**Exercise goal**
Copy out again, unchanged, the listing below from the line that has "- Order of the" through the line that has "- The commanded".

**Provided material**

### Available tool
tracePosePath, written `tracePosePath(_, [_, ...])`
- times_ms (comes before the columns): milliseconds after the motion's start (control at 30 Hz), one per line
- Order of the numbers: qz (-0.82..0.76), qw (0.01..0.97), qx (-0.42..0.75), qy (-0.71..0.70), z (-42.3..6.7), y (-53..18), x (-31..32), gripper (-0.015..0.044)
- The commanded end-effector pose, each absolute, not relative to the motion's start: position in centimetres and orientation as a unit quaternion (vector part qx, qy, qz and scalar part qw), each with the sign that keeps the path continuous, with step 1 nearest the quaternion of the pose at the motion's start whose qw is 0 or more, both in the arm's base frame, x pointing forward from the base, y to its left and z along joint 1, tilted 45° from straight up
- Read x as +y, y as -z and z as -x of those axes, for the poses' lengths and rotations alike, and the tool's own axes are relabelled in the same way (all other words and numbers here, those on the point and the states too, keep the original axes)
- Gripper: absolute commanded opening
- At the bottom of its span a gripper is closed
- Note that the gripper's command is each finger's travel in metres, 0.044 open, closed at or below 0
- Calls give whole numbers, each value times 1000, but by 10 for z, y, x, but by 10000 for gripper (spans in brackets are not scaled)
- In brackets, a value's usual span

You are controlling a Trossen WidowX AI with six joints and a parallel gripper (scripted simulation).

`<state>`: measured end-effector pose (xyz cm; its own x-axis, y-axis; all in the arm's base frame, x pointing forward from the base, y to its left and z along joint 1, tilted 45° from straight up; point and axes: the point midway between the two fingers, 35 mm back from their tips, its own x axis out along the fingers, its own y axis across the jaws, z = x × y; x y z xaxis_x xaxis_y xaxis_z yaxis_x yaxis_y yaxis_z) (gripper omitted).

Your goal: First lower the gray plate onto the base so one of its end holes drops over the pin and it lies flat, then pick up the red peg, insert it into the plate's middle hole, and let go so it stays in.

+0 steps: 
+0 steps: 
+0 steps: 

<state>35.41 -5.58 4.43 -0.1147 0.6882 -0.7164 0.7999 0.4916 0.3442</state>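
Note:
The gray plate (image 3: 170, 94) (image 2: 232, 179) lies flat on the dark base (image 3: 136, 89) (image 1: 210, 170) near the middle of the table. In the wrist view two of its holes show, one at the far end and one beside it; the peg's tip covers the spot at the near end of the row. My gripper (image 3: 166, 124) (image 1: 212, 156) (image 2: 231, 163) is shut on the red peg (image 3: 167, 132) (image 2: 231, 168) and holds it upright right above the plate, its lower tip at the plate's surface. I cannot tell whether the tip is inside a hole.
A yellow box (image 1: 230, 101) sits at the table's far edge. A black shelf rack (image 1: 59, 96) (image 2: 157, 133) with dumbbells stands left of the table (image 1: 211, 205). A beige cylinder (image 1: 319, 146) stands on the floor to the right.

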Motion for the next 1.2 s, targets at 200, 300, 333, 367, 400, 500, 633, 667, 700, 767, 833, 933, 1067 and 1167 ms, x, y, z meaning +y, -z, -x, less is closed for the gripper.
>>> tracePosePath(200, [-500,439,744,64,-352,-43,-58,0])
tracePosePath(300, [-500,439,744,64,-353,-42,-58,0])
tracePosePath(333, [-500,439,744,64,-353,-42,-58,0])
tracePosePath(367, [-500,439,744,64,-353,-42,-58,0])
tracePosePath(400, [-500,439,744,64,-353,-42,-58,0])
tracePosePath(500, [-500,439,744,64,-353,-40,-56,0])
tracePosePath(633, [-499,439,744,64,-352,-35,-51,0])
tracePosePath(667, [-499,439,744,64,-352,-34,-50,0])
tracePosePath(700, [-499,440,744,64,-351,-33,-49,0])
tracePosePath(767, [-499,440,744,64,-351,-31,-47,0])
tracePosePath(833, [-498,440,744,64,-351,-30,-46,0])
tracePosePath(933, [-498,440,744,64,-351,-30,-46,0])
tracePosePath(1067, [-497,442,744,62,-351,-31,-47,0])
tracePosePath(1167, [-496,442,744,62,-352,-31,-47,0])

**Exercise output**
- Order of the numbers: qz (-0.82..0.76), qw (0.01..0.97), qx (-0.42..0.75), qy (-0.71..0.70), z (-42.3..6.7), y (-53..18), x (-31..32), gripper (-0.015..0.044)
- The commanded end-effector pose, each absolute, not relative to the motion's start: position in centimetres and orientation as a unit quaternion (vector part qx, qy, qz and scalar part qw), each with the sign that keeps the path continuous, with step 1 nearest the quaternion of the pose at the motion's start whose qw is 0 or more, both in the arm's base frame, x pointing forward from the base, y to its left and z along joint 1, tilted 45° from straight up

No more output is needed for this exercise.